- Date: September 18–24
- Edition: 13th
- Draw: 32S / 16D
- Surface: Hard (indoor)
- Location: Columbus, United States
- Venue: Ohio State Varsity Tennis Center

Champions

Singles
- Denis Kudla

Doubles
- Robert Cash / James Trotter
| Columbus Challenger |

= 2023 Columbus Challenger =

The 2023 Columbus Challenger was a professional tennis tournament played on indoor hard courts. It was the 13th edition of the men's tournament which was part of the 2023 ATP Challenger Tour. It took place in Columbus, United States between September 18 and 24, 2023.

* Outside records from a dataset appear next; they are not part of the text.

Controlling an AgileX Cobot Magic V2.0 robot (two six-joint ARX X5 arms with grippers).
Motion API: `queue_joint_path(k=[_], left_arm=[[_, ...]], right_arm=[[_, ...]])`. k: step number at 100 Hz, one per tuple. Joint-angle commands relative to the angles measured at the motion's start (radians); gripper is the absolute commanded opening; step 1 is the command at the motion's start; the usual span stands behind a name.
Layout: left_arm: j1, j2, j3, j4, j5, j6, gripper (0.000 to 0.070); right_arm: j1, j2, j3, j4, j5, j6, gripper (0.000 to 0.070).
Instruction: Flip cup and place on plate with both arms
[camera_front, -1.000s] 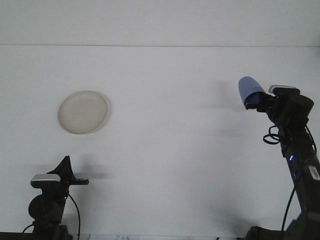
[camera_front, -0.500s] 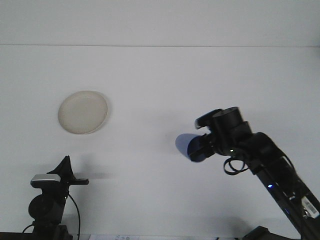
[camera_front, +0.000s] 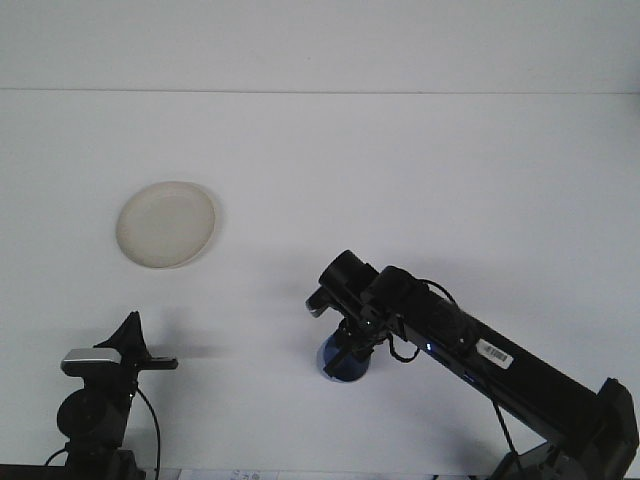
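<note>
Cup (camera_front: 343, 362) now lower, pincer-hidden (camera_front: 352, 345).

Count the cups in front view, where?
1. The blue cup sits low at table centre, under the right gripper, well right of and nearer than the plate. The arm covers part of it; no other cup shows.

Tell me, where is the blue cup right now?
In the front view, the blue cup sits low and just right of centre on the white table, under the right gripper, well away from the plate at the left.
</note>
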Motion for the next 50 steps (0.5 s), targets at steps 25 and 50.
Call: queue_joint_path(k=[25, 50], left_arm=[[0.001, -0.001, -0.019, 0.01, 0.001, -0.003, 0.0015], [0.001, -0.001, -0.019, 0.01, 0.001, -0.003, 0.0015]], right_arm=[[0.015, 0.045, 0.024, -0.005, 0.023, -0.019, 0.0003], [0.015, 0.045, 0.029, 0.039, 0.01, -0.021, 0.0279]])
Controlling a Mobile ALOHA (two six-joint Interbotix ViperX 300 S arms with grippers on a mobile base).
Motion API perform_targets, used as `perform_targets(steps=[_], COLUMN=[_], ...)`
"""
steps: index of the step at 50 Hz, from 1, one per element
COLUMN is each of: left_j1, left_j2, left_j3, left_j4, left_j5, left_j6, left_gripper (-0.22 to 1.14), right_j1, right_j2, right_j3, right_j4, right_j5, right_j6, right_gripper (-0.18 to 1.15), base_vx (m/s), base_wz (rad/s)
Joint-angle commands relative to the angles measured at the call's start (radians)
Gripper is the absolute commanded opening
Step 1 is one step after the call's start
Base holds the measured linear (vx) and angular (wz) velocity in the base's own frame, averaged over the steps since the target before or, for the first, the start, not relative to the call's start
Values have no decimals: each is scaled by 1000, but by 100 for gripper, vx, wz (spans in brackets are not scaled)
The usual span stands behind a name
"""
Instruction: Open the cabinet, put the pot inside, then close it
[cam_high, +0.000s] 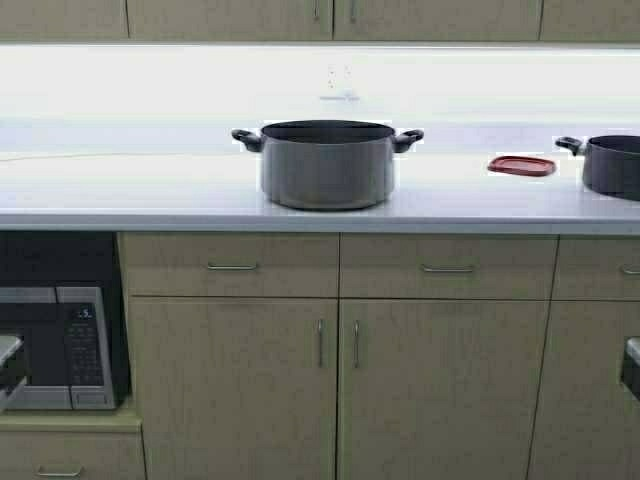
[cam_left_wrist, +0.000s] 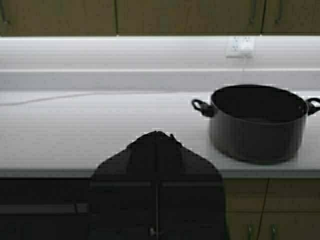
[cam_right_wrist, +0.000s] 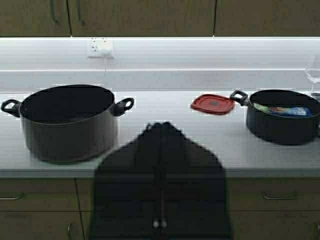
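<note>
The pot (cam_high: 326, 170), wide grey metal with two black loop handles and no lid, stands on the white counter (cam_high: 150, 190) at its middle. It also shows in the left wrist view (cam_left_wrist: 257, 130) and the right wrist view (cam_right_wrist: 67, 130). The cabinet (cam_high: 330, 18) hangs above; only the lower edges of its two shut tan doors and slim handles show. My left gripper (cam_left_wrist: 157, 132) is shut and empty, held low in front of the counter, left of the pot. My right gripper (cam_right_wrist: 161, 124) is shut and empty, low in front of the counter, right of the pot.
A smaller dark pot (cam_high: 612, 165) with something inside and a red lid (cam_high: 521, 166) lie on the counter's right. A microwave (cam_high: 60, 345) sits in a niche at lower left. Tan floor cabinets with drawers (cam_high: 340, 380) fill the front. A wall outlet (cam_high: 340, 80) is behind the pot.
</note>
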Motion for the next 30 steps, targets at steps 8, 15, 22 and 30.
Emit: perform_targets(steps=[8,15,22,30], left_j1=[-14,-20,-18,-18], left_j2=[63,64,64,64], left_j3=[8,2,14,14], left_j4=[5,8,17,21], left_j5=[-77,-77,-75,-75], left_j6=[-28,-35,-37,-26], left_gripper=[4,2,2,2], right_j1=[2,2,2,2], right_j2=[15,9,9,14], right_j3=[11,2,2,-3], right_j4=[-2,-2,-2,-2], right_j5=[-8,-8,-8,-8], right_j6=[-8,-9,-6,15], right_gripper=[7,6,6,6], base_vx=[5,8,14,17], base_wz=[3,4,-2,-1])
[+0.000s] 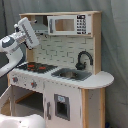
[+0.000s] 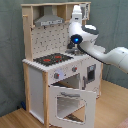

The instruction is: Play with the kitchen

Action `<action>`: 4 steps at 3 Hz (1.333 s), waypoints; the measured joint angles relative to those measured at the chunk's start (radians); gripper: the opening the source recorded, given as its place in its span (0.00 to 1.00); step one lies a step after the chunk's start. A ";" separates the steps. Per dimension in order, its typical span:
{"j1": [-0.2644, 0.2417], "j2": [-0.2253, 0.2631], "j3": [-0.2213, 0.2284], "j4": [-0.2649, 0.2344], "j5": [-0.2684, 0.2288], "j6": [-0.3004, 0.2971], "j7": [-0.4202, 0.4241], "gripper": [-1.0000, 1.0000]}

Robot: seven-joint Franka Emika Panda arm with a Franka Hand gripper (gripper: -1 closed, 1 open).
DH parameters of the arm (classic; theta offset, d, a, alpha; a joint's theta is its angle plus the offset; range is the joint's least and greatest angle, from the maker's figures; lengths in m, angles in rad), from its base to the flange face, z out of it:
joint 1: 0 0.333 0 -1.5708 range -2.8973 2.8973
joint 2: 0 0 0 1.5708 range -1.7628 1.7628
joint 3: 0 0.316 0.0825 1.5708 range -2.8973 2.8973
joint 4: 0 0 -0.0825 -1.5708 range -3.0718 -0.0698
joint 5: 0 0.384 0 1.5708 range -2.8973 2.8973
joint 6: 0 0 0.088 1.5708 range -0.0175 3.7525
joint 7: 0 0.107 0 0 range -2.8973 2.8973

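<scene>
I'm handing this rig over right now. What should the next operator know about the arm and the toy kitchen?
Gripper: raised above the stovetop, holding nothing that I can see; whether its fingers are open or shut does not show.
Kitchen: upright on the floor. Oven door hangs open in the second exterior view. Sink and faucet untouched; microwave door shut.
Done: oven door is open.
Left: nothing on the stovetop or in the sink is in play yet; probably close the oven door.
</scene>
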 joint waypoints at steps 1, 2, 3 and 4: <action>-0.055 0.008 -0.005 0.063 0.071 -0.043 0.000 1.00; -0.097 0.025 -0.003 0.123 0.128 -0.099 -0.001 1.00; -0.124 0.059 0.019 0.188 0.158 -0.160 -0.005 1.00; -0.127 0.103 0.026 0.214 0.158 -0.205 -0.010 1.00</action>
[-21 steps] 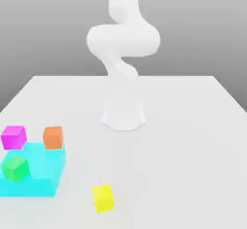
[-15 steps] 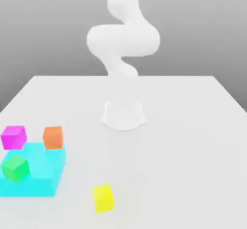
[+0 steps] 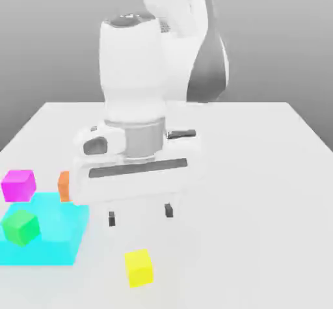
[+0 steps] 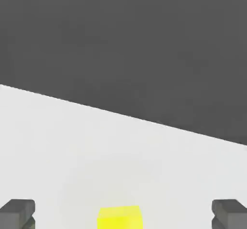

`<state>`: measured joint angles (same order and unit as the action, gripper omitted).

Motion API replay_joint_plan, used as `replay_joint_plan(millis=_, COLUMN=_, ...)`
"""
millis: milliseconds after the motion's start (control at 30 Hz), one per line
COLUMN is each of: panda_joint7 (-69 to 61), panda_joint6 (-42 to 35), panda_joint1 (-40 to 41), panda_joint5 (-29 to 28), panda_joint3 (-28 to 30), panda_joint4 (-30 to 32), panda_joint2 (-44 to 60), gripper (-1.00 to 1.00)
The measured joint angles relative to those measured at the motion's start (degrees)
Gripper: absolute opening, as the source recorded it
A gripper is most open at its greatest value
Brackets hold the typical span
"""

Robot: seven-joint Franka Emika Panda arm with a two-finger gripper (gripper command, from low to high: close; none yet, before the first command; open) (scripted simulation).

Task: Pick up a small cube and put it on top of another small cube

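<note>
Gripper [image 3: 140, 216] above table [image 3: 247, 236], jaws wide open w/ nothing between them; yellow cube [image 3: 139, 268] on table, lower than the fingertips & apart from them; cyan block [image 3: 58, 233] toward ext. view's left, green cube [image 3: 21, 228] on top; magenta cube [image 3: 18, 186] & orange cube [image 3: 64, 186] near block's far side, orange partly hidden by the hand.
</note>
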<state>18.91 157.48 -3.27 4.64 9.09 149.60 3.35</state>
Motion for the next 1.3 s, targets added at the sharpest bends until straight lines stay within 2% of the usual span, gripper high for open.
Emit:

==Singles main draw entrants==
===Seeds===

| Country | Player | Rank^{1} | Seed |
|---|---|---|---|
| FRA | Enzo Couacaud | 178 | 1 |
| USA | Denis Kudla | 181 | 2 |
| ECU | Emilio Gómez | 185 | 3 |
| CAN | Vasek Pospisil | 187 | 4 |
| USA | Tennys Sandgren | 196 | 5 |
| CAN | Alexis Galarneau | 200 | 6 |
| AUS | Adam Walton | 203 | 7 |
| USA | Zachary Svajda | 207 | 8 |

- ^{1} Rankings are as of September 11, 2023.

===Other entrants===
The following players received entry into the singles main draw as wildcards:
- CAN Justin Boulais
- USA Cannon Kingsley
- USA James Tracy

The following player received entry into the singles main draw using a protected ranking:
- USA Christian Harrison

The following players received entry into the singles main draw as alternates:
- BEL Michael Geerts
- UKR Illya Marchenko
- AUS Tristan Schoolkate

The following players received entry from the qualifying draw:
- USA Jack Anthrop
- ARG Federico Agustín Gómez
- USA Strong Kirchheimer
- USA Aidan Mayo
- AUS Bernard Tomic
- JPN James Trotter

==Champions==
===Singles===

- USA Denis Kudla def. CAN Alexis Galarneau 6–2, 6–1.

===Doubles===

- USA Robert Cash / JPN James Trotter def. ARG Guido Andreozzi / MEX Hans Hach Verdugo 6–4, 2–6, [10–7].